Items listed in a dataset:
====

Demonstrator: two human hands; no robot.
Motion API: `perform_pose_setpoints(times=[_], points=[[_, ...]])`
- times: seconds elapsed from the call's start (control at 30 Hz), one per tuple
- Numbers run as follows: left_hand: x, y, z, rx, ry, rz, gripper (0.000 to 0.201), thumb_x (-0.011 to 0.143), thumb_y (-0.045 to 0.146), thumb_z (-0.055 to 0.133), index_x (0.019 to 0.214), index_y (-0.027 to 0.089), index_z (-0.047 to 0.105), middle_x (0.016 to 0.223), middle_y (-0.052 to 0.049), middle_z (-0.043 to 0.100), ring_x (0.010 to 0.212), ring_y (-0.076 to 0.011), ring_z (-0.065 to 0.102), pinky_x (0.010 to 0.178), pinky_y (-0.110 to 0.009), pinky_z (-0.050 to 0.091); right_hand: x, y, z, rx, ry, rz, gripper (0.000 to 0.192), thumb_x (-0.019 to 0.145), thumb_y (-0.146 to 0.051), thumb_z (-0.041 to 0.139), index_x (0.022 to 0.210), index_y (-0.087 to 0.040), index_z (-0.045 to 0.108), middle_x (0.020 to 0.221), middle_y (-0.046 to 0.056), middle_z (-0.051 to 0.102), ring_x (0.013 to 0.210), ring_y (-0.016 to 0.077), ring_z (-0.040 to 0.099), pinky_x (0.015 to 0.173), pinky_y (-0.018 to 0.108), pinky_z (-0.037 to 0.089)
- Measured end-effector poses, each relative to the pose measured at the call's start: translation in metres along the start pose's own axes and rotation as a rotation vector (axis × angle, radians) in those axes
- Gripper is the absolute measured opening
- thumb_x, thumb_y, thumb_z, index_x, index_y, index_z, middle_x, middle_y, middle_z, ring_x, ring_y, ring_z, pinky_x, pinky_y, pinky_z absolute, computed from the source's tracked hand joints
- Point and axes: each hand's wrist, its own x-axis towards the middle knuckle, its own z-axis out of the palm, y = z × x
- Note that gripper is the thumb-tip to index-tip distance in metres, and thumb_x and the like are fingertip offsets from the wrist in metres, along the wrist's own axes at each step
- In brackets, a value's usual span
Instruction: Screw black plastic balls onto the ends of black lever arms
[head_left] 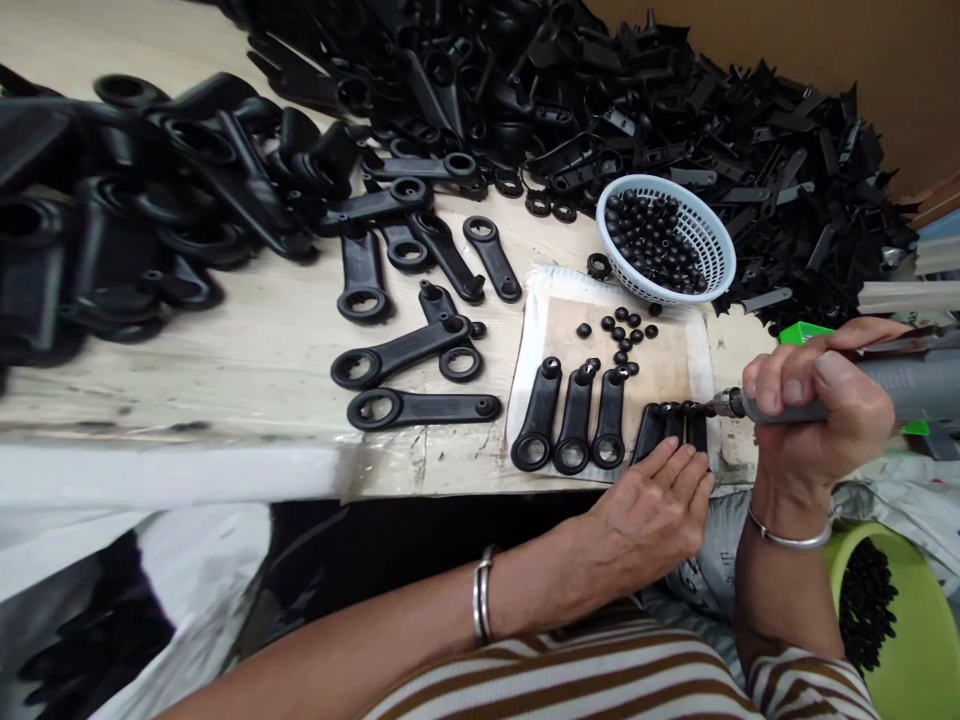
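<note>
My right hand (832, 405) is wrapped around a grey power screwdriver (915, 388), held sideways. The tool's metal tip points left and meets the end of the rightmost handle in a row of several black plastic crank handles (651, 432). My left hand (649, 510) lies with its fingers stretched out over the near ends of that row, which it partly hides. To its left, three more crank handles (575, 420) lie side by side on a white-edged board (679, 345). Several black round knobs (626, 330) are scattered behind them.
A light-blue basket (724, 245) full of black knobs stands behind the board. Loose crank handles (420, 408) lie to the left, with large heaps of black parts (780, 160) at the back. A yellow-green bucket (911, 640) with black pieces sits below right.
</note>
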Motion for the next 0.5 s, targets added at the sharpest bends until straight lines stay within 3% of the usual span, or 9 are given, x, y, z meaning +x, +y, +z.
perform_pose_setpoints(times=[0.33,0.5], points=[[0.0038,-0.0002,-0.0057,-0.002,0.03,-0.014,0.024,0.092,0.013,0.048,0.107,0.007,0.066,0.116,-0.014,0.071,0.109,-0.0229,0.067,0.104,-0.038,0.046,-0.004,0.0079,0.0094,0.014,0.009,-0.032,0.017,0.071,-0.017,0.072,0.075,-0.023,0.057,0.045,-0.011,0.047,0.031,0.0067,0.04,0.033,0.022,0.036],[0.0031,-0.0009,-0.0061,-0.009,0.027,-0.017,0.025,0.093,0.013,0.048,0.109,0.007,0.066,0.116,-0.014,0.07,0.11,-0.0222,0.067,0.104,-0.037,0.046,-0.0025,0.0082,0.0073,-0.052,-0.221,0.008,0.026,0.078,-0.026,0.069,0.059,-0.021,0.052,0.042,-0.008,0.044,0.033,0.0071,0.042,0.033,0.021,0.034]])
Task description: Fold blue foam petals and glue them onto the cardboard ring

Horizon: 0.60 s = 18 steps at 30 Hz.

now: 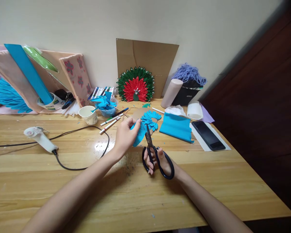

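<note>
On the wooden table [63,181], a folded sheet of blue paper [176,127] lies well to the right of the work, near a black phone [208,135]. A white glue gun [40,137] rests far left. The left hand [124,136] pinches a small blue paper piece [139,134], held up just above the tabletop. The right hand [160,161] is closed through the loops of the black scissors [153,152] — blades pointing away from the person, up into the paper's right edge, long axis nearly vertical in the view.

Both forearms reach in; left hand [125,134] pinching, fingers curled; right hand [160,160] fingers closed through handles, palm up.
</note>
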Motion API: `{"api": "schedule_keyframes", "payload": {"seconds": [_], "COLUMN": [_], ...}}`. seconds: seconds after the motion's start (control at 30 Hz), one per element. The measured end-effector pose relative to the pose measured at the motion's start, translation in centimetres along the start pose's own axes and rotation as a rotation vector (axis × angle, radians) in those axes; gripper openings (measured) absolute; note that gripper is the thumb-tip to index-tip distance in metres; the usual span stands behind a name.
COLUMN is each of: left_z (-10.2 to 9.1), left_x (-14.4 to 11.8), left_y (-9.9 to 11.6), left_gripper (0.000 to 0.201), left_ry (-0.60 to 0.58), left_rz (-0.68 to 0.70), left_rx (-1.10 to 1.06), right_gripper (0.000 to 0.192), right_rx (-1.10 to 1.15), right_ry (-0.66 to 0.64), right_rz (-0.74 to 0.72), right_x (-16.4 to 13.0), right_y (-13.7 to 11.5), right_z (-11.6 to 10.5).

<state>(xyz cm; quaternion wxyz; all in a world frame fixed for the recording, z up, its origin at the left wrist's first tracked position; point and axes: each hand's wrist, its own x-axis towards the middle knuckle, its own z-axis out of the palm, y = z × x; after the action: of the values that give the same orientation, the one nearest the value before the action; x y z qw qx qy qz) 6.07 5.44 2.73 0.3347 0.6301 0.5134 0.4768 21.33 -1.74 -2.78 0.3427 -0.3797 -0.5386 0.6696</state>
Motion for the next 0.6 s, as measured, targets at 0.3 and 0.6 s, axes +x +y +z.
{"api": "schedule_keyframes", "payload": {"seconds": [0.3,0.6], "left_z": [0.2,0.19], "left_x": [0.09,0.3], "left_y": [-0.14,-0.67], "left_gripper": [0.03,0.031], "left_ry": [-0.004,-0.024], "left_rz": [-0.022,-0.044], "left_rx": [0.015,-0.012], "right_gripper": [0.074,0.066], "right_rx": [0.025,0.003], "right_ry": [0.005,0.094], "right_rz": [0.023,0.013], "right_x": [0.05,0.15], "right_y": [-0.53,0.05], "right_z": [0.36,0.7]}}
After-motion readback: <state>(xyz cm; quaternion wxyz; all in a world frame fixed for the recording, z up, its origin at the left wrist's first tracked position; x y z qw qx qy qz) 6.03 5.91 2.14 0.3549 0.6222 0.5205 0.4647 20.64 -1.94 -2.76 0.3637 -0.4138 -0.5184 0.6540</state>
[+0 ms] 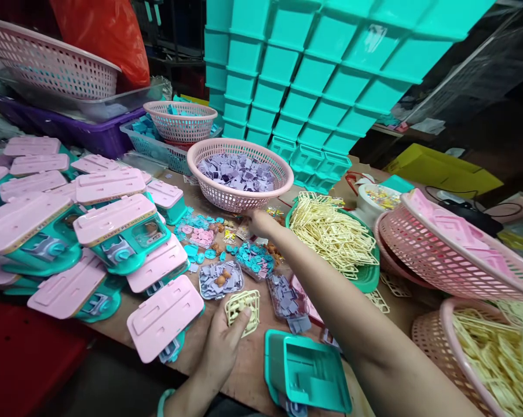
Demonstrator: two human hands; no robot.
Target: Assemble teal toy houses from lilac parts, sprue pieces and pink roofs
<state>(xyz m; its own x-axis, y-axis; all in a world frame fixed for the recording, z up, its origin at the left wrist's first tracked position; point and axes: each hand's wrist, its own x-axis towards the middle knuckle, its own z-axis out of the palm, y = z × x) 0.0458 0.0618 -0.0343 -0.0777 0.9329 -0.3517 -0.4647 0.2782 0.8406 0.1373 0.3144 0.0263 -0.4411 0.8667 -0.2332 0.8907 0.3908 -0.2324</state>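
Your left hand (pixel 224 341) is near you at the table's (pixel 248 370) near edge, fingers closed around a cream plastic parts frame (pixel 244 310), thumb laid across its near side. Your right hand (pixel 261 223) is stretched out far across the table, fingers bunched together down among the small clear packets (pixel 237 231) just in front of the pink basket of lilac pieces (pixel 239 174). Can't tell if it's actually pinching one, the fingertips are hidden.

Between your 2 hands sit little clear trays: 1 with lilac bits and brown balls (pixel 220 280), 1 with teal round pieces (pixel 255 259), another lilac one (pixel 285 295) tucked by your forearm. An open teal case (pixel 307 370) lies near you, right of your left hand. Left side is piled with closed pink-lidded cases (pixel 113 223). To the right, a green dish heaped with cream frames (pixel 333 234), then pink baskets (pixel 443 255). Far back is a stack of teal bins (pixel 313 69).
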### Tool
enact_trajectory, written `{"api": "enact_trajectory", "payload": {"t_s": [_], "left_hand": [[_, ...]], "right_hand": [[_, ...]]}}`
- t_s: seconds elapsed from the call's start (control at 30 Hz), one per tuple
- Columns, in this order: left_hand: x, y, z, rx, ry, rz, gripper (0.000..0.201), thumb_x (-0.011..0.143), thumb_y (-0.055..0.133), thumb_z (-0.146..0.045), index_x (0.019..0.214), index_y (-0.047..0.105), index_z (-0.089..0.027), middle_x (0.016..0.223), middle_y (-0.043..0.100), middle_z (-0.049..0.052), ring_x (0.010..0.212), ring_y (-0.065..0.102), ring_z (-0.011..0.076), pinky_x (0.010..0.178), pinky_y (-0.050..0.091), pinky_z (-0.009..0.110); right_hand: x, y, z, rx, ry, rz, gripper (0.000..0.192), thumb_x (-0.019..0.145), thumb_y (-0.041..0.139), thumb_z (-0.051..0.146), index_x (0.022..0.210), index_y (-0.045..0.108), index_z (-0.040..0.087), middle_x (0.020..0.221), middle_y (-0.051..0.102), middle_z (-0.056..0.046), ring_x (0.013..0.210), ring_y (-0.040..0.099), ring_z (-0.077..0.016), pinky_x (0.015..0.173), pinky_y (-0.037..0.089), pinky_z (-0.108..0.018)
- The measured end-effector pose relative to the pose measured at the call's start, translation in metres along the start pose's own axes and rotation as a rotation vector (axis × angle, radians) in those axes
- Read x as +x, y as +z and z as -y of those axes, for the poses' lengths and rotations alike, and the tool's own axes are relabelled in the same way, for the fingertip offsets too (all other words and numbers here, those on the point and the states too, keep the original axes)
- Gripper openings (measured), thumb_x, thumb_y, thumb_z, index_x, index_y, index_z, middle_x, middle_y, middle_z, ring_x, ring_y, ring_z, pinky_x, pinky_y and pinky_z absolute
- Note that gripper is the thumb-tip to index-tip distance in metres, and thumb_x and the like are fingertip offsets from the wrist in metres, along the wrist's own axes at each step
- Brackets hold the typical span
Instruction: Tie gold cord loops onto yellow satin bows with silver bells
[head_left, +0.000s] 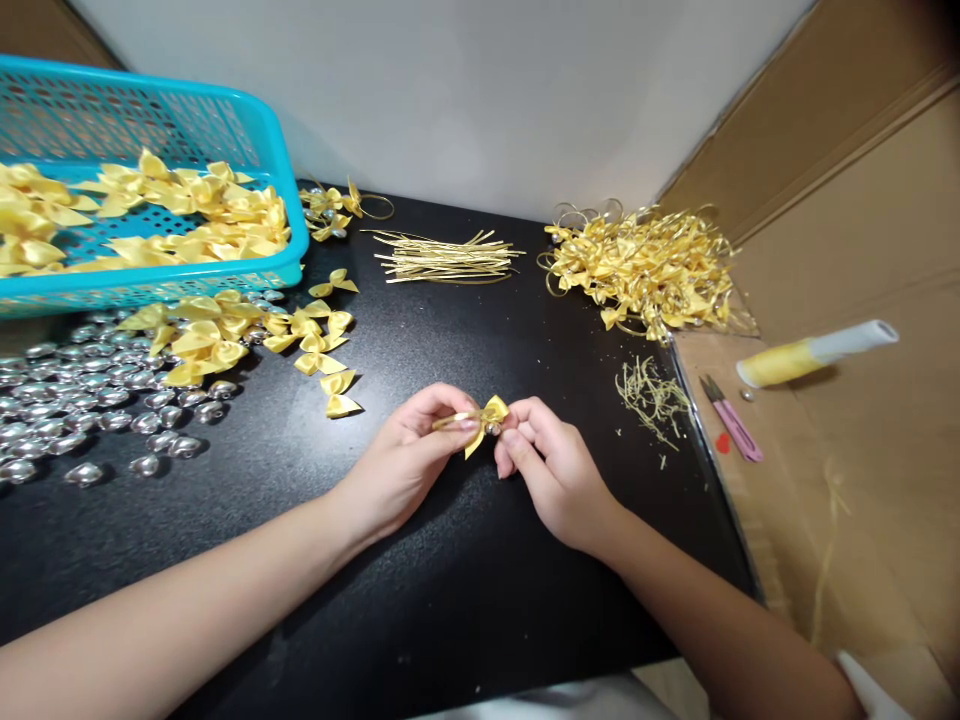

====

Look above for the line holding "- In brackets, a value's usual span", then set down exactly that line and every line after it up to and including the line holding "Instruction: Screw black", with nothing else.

- In brackets, a value's usual span
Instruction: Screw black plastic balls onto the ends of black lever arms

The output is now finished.